**Exercise objective**. Could you retype the records below exactly as they appear, skipping any pictures?

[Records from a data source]
+--
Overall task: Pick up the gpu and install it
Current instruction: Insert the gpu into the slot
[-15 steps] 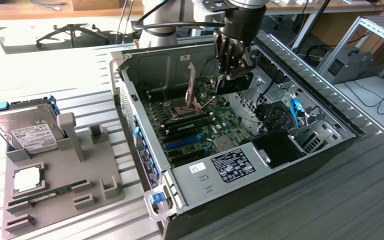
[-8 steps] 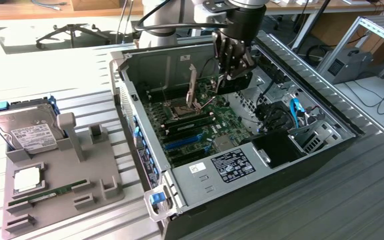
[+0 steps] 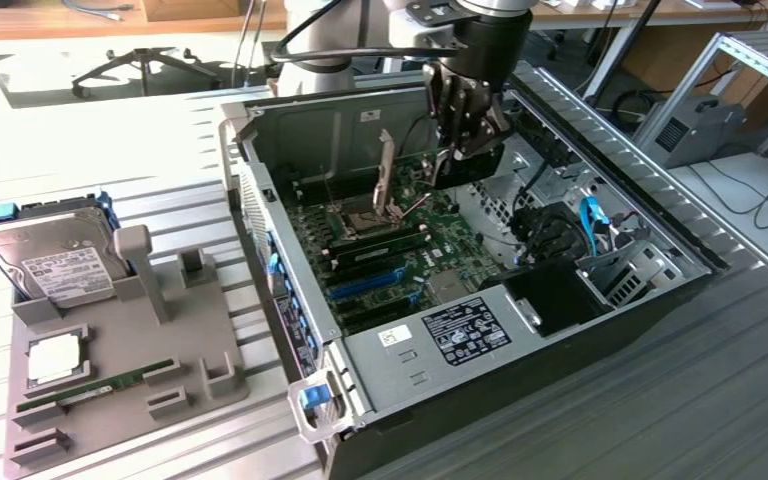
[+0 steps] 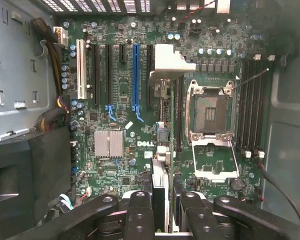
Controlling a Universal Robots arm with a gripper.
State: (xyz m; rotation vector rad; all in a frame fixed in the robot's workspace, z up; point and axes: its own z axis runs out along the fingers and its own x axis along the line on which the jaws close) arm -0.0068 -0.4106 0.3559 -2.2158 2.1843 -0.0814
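Open computer case on its side on the slatted table, green motherboard facing up inside. Above it, gripper closed narrowly on the gpu, card hanging edge-on over the board and not yet touching it. For a clean seating, probably best to bring the card's lower edge in line with the long blue slot, apparently just beside its present line. Lower straight, no tilt, with the bracket toward the case's rear wall. Steer wide of the open CPU socket nearby.
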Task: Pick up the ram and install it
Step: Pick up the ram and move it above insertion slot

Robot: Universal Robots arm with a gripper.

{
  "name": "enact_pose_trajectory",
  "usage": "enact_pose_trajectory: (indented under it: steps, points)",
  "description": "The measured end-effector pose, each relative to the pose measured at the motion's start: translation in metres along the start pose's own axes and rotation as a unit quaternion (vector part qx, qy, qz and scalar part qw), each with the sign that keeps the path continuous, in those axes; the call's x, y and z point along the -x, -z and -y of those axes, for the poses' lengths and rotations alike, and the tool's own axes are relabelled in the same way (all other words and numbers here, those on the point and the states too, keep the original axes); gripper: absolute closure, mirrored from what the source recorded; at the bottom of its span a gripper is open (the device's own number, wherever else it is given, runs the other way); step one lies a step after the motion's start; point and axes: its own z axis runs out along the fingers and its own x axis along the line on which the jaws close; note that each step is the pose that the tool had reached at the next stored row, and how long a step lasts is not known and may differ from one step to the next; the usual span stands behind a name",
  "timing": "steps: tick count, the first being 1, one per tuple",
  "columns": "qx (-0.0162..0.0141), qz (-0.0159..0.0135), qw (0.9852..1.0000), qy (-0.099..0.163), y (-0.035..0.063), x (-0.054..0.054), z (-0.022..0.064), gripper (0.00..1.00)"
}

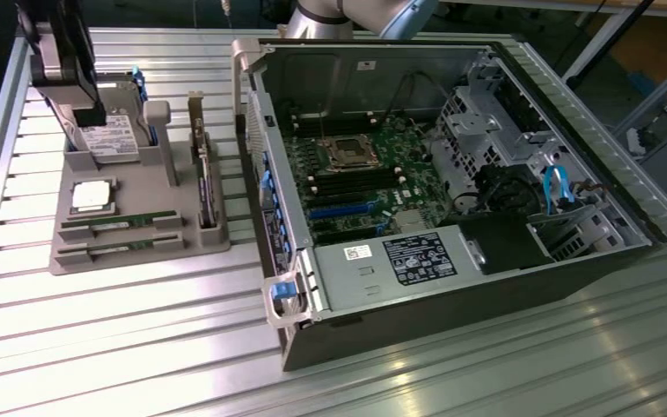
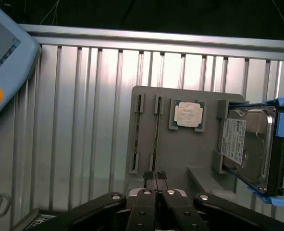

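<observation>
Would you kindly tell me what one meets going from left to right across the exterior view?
ram sticks lying in the grey holder → expansion card standing on edge → motherboard inside the open computer case → blue cable

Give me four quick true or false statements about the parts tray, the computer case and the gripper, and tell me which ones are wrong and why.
1. Two ram sticks sit in slots of the grey tray. True.
2. The gripper is holding a ram stick. False: it is shut on nothing and hovers over the tray, with both sticks in their slots.
3. The computer case is closed up. False: its side is open and the motherboard is exposed.
4. A silver processor chip lies on the tray between the ram sticks and the hard drive. True.
</observation>
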Motion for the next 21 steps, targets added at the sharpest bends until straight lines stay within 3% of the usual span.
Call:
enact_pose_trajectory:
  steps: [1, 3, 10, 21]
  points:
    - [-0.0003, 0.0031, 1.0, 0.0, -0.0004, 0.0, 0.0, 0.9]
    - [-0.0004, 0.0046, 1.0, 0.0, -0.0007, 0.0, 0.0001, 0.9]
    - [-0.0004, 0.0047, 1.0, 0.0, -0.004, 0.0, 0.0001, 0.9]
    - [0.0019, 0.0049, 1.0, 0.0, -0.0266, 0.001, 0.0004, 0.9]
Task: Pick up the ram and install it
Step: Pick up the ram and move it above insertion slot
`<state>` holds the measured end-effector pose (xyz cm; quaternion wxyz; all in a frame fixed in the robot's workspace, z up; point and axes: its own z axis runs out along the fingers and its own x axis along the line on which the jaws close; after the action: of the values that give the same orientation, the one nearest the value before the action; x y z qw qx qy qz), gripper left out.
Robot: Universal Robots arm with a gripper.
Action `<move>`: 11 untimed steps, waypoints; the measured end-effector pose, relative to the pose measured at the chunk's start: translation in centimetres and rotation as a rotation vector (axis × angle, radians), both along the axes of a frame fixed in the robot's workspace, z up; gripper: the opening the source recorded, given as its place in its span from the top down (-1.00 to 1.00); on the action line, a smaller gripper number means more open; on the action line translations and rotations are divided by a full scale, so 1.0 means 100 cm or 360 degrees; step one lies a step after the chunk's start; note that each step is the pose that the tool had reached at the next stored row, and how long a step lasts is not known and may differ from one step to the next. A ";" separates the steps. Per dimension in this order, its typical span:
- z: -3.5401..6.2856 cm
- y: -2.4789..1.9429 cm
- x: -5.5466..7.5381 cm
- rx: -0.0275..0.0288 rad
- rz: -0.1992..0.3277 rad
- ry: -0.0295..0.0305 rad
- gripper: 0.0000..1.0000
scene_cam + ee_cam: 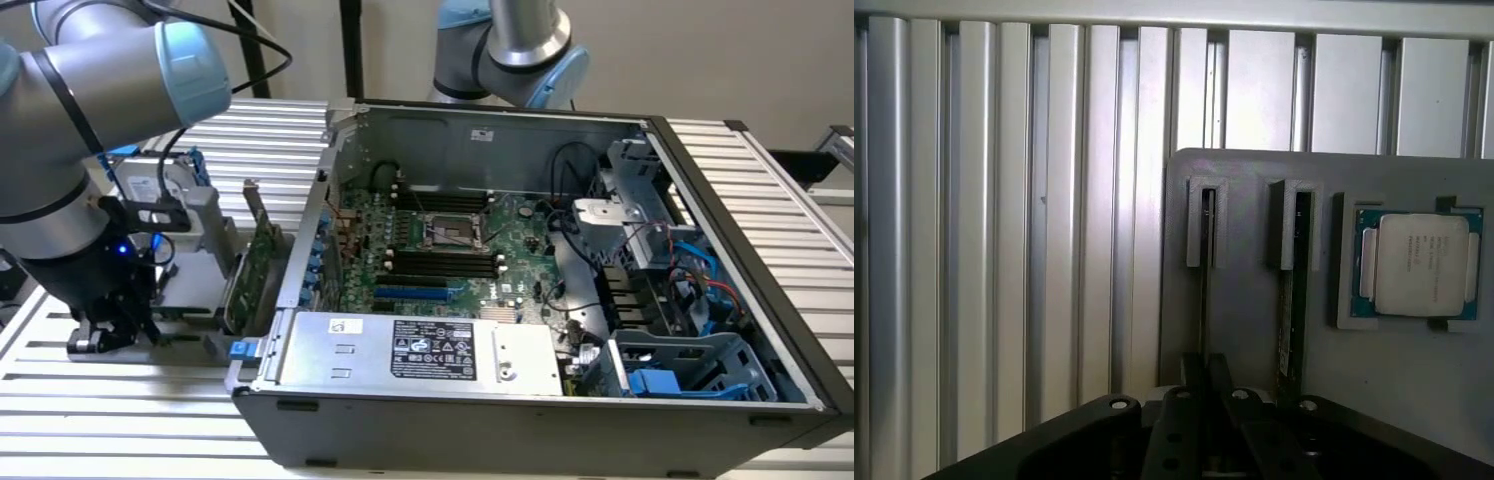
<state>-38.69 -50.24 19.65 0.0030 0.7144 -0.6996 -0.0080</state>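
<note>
Black robot hand [1206, 374] clenched on the thin, long ram stick [1206, 290], standing edge-on in a grey slotted holder [1244, 320], second stick [1291, 300] just beside the hand, silver square processor [1416, 263] beyond that

The arm [94, 95] stands to the exterior view's left of the computer case [534, 420], its upper links bent over and its wrist pointing straight down. The black gripper [96, 343] hangs low over the desk [134, 420], its jaws drawn nearly together on the ram [1206, 280].
</note>
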 end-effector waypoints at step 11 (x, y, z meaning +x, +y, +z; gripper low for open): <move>0.0144 0.0000 0.000 -0.00001 0.0000 0.00001 1.00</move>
<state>-38.70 -50.24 21.09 0.0030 0.7144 -0.6997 -0.0080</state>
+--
**Finished exercise**.
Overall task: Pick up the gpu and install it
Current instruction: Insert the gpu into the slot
[-15 steps] 
[-8 steps] 
[+0 steps] 
[+0 steps] 
Controlling a Universal Robots arm with a gripper.
State: (xyz m; rotation vector rad; all in a frame fixed in the robot's workspace, z up; point and axes: its own z axis runs out along the fingers and its own x axis along the line on which the jaws close) arm -0.0068 -0.4106 0.3559 -2.2158 2.1843 -0.0814
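Open computer case on its side on the slatted table, green motherboard facing up inside. Above it, gripper closed narrowly on the gpu, card hanging edge-on over the board and not yet touching it. For a clean seating, probably best to bring the card's lower edge in line with the long blue slot, apparently just beside its present line. Lower straight, no tilt, with the bracket toward the case's rear wall. Steer wide of the open CPU socket nearby.
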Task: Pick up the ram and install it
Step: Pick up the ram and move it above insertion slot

Robot: Universal Robots arm with a gripper.

{
  "name": "enact_pose_trajectory",
  "usage": "enact_pose_trajectory: (indented under it: steps, points)",
  "description": "The measured end-effector pose, each relative to the pose measured at the motion's start: translation in metres along the start pose's own axes and rotation as a unit quaternion (vector part qx, qy, qz and scalar part qw), each with the sign that keeps the path continuous, in those axes; the call's x, y and z point along the -x, -z and -y of those axes, for the poses' lengths and rotations alike, and the tool's own axes are relabelled in the same way (all other words and numbers here, those on the point and the states too, keep the original axes); gripper: absolute closure, mirrored from what the source recorded; at the bottom of its span a gripper is open (the device's own number, wherever else it is given, runs the other way); step one lies a step after the motion's start; point and axes: its own z axis runs out along the fingers and its own x axis along the line on which the jaws close; note that each step is the pose that the tool had reached at the next stored row, and how long a step lasts is not known and may differ from one step to the next; the usual span stands behind a name",
  "timing": "steps: tick count, the first being 1, one per tuple",
  "columns": "qx (-0.0162..0.0141), qz (-0.0159..0.0135), qw (0.9852..1.0000), qy (-0.099..0.163), y (-0.035..0.063), x (-0.054..0.054), z (-0.022..0.064), gripper (0.00..1.00)"
}


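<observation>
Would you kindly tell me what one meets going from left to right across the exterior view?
ram sticks lying in the grey holder → expansion card standing on edge → motherboard inside the open computer case → blue cable

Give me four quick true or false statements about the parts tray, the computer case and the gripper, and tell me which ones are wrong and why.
1. Two ram sticks sit in slots of the grey tray. True.
2. The gripper is holding a ram stick. False: it is shut on nothing and hovers over the tray, with both sticks in their slots.
3. The computer case is closed up. False: its side is open and the motherboard is exposed.
4. A silver processor chip lies on the tray between the ram sticks and the hard drive. True.
</observation>
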Motion for the next 21 steps, targets added at the sharpest bends until straight lines stay within 3% of the usual span.
Call:
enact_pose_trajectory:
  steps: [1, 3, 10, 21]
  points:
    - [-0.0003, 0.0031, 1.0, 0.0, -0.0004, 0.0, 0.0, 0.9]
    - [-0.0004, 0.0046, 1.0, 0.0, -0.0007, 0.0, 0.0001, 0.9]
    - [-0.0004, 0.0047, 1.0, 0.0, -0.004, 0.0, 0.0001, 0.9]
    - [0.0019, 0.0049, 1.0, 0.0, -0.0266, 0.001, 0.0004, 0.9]
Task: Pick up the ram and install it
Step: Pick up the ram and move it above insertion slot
`<state>` holds the measured end-effector pose (xyz cm; quaternion wxyz; all in a frame fixed in the robot's workspace, z up; point and axes: its own z axis runs out along the fingers and its own x axis along the line on which the jaws close; after the action: of the values that give the same orientation, the one nearest the value before the action; x y z qw qx qy qz), gripper left out.
Robot: Universal Robots arm with a gripper.
Action `<move>`: 11 untimed steps, waypoints; the measured end-effector pose, relative to the pose measured at the chunk's start: translation in centimetres and rotation as a rotation vector (axis × angle, radians), both along the axes of a frame fixed in the robot's workspace, z up; gripper: the opening the source recorded, given as its place in its span from the top down (-1.00 to 1.00); on the action line, a smaller gripper number means more open; on the action line translations and rotations are divided by a full scale, so 1.0 means 100 cm or 360 degrees; step one lies a step after the chunk's start; note that each step is the pose that the tool had reached at the next stored row, and how long a step lasts is not known and may differ from one step to the next. A ";" separates the steps. Per dimension in this order, its typical span:
- z: -3.5401..6.2856 cm
- y: -2.4789..1.9429 cm
- x: -5.5466..7.5381 cm
- rx: -0.0275..0.0288 rad
- rz: -0.1992..0.3277 rad
- ry: -0.0295..0.0305 rad
- gripper: 0.0000..1.0000
scene_cam + ee_cam: 
<state>-38.69 -50.24 19.65 0.0030 0.7144 -0.6996 -0.0080</state>
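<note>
Black robot hand [1206, 374] clenched on the thin, long ram stick [1206, 290], standing edge-on in a grey slotted holder [1244, 320], second stick [1291, 300] just beside the hand, silver square processor [1416, 263] beyond that

The arm [94, 95] stands to the exterior view's left of the computer case [534, 420], its upper links bent over and its wrist pointing straight down. The black gripper [96, 343] hangs low over the desk [134, 420], its jaws drawn nearly together on the ram [1206, 280].
</note>
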 end-effector waypoints at step 11 (x, y, z meaning +x, +y, +z; gripper low for open): <move>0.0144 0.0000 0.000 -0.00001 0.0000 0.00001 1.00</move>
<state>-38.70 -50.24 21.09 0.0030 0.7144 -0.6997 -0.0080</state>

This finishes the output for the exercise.